Histidine has an ionizable imidazole ring with an average pK_a of 6.6 ± 1.0 in folded proteins (32). If His residues are indeed involved in Cu²⁺ inhibition of hENaC, lowering the pH of the bath solution containing Cu²⁺ should reduce Cu²⁺ inhibition because of increased protonation of imidazole nitrogens. We therefore examined the effect of 10 μm Cu²⁺ in pH 6.0 bath solution on hENaC currents. Changing the pH of the bath solution from 7.4 to 6.0 moderately increased currents in oocytes expressing αβγ hENaCs (relative current = 1.19 ± 0.01, n = 7, p < 0.001; Fig. 6A) as reported by Collier and Snyder (8). At pH 6.0, we observed a minimal inhibitory effect of 10 μm Cu²⁺ (I_Cu/I = 0.86 ± 0.01, n = 7, p < 0.001), in contrast to the large inhibitory effect at pH 7.4 (p < 0.001; Fig. 6B). These results demonstrate that Cu²⁺ inhibition of hENaC is pH-dependent and are consistent with His side chains mediating the interaction of Cu²⁺ with hENaC.

FIGURE 6. — **Lowering pH of bath solution diminishes the inhibitory effect of Cu²⁺.** Oocytes expressing WT αβγ hENaCs were clamped at −100 mV. A, a typical recording showing the effects of lowering bath solution pH from 7.4 (buffered with 5 mm MES and 5 mm MOPS) to 6.0 (buffered with 10 mm MES) on the base-line current and Cu²⁺ inhibition at 10 μm. The *dark* and *light gray bars* indicate the time periods in the presence of 10 μm amiloride in pH 6.0 and 7.4, respectively. There was no difference between the currents with amiloride at pH of 6.0 and 7.4. B, I_Cu/I at pH 7.4 and 6.0 (n = 7, p < 0.001). A control experiment at pH 7.4 was performed in the same way as in Fig. 2A. In experiments with both pH 6.0 and 7.4, 10 μm Cu²⁺ was applied for only 1 min to minimize potential complication from intracellular acidification, which inhibits ENaCs (47). The I_Cu/I obtained with 1 min of application of 10 μm Cu²⁺ at pH 7.4 was slightly greater than that with 3 min of application.

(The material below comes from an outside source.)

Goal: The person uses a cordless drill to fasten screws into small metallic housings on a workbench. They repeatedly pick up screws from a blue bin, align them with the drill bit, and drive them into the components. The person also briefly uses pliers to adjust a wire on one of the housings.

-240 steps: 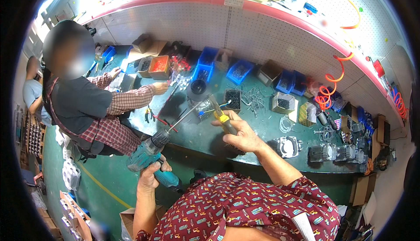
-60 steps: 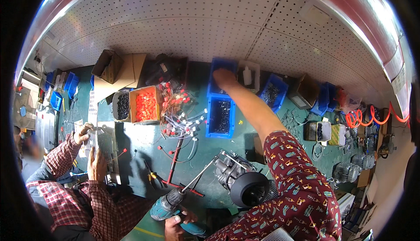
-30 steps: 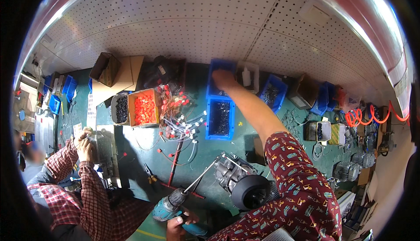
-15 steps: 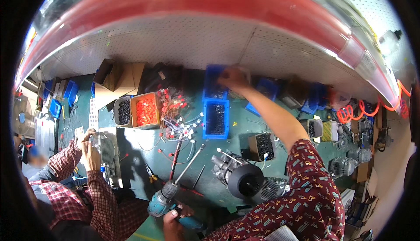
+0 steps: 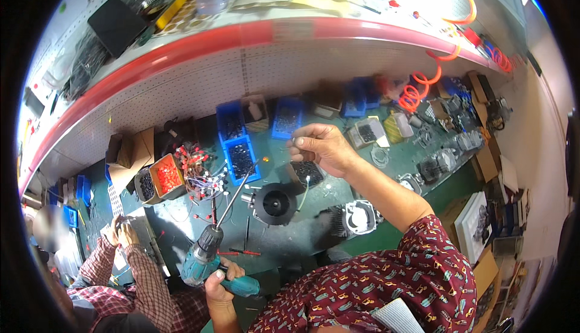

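My left hand (image 5: 222,284) is wrapped round the handle of a teal cordless drill (image 5: 202,259), whose long bit slants up and away over the bench. Raised above the bench, my right hand (image 5: 321,147) has its thumb and fingers pinched together; whatever lies between them is too small to make out. Below and left of it stands a motor with a round black cover (image 5: 275,205). Beneath the right hand is a box of small black parts (image 5: 307,172), with a pale wire and connector beside it. Blue bins (image 5: 242,159) of small dark parts stand beyond the motor.
A box of orange caps (image 5: 167,176) and a heap of wires (image 5: 202,173) lie to the left. Another person's hands (image 5: 121,233) work at the far left. Metal housings (image 5: 356,217) line the right side. A red-edged shelf (image 5: 241,37) overhangs the bench; an orange coiled hose (image 5: 417,91) hangs down.
My right hand has drawn back from the blue bin at the rear and now pinches in front of it. The view has swung right and up; the drill stays in my left hand.
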### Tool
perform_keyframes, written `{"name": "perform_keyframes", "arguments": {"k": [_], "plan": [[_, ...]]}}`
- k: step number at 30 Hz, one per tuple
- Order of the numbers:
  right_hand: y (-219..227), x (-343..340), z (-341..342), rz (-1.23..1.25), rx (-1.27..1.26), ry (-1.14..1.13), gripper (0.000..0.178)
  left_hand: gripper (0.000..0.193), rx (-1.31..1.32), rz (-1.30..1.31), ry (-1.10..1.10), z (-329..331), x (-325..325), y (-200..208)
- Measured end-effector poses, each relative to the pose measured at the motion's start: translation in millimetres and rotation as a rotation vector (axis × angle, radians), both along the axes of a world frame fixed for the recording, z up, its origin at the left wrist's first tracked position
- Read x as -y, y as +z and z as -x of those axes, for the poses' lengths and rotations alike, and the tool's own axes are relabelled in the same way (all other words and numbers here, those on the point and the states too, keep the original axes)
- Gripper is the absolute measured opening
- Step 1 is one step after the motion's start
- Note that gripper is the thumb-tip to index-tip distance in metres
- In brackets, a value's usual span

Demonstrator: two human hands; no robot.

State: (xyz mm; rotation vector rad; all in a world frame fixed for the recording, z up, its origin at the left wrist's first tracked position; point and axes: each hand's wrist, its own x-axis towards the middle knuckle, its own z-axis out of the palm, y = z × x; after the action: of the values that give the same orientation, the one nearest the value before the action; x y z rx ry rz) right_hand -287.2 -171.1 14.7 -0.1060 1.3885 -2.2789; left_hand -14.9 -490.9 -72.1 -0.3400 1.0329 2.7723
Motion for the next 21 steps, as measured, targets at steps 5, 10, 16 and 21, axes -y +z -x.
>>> {"name": "perform_keyframes", "arguments": {"k": [5, 10, 16, 21], "plan": [[17.1, -46.5, -52.9, 0.026, -0.073, -0.076, 0.016, 0.04, 0.018, 0.002, -0.028, -10.5, -48.2, 17.9], [16.6, -111.1, -80.7, -0.009, -0.115, -0.13, 0.014, 0.041, 0.023, 0.073, -0.046, -20.7, -111.7, 17.5], [-23.3, -229.9, -72.9, -0.15, -0.178, -0.185, 0.014, 0.039, -0.023, 0.039, -0.057, -42.1, -211.3, 8.6], [-75.0, -316.9, -62.6, -0.637, -0.452, -0.334, 0.021, 0.036, 0.017, 0.005, -0.049, -66.6, -292.6, 2.1]]}}
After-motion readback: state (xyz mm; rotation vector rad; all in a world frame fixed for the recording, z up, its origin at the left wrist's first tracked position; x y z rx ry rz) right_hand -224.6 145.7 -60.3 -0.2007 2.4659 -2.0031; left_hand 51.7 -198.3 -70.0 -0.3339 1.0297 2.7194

There are 10, 13, and 14 His residues in the ECDs of α, β, and γ hENaC, respectively. We individually mutated each His residue to identify other sites for Cu²⁺ interaction with the channel. In addition to the αHis⁴⁶⁸ mutants (Fig. 5), substitution of αHis²⁵⁵ with Ala, Cys, Asp, or Arg significantly reduced channel inhibition by 10 μm Cu²⁺ (Fig. 7A). For the β subunit, two mutations (βH159A and βH160A) significantly reduced Cu²⁺ inhibition (Fig. 7B). The change in Cu²⁺ inhibition by βH159A was similar to that of βH159D (Fig. 5B). Two γ His mutants (γH88A and γH277A) showed a significantly reduced inhibitory effect of 10 μm Cu²⁺ (Fig. 7C). We also noted that substitutions at two γECD sites (γHis²³³ and γHis³³²) increased the inhibitory effect of 10 μm Cu²⁺ (p < 0.01).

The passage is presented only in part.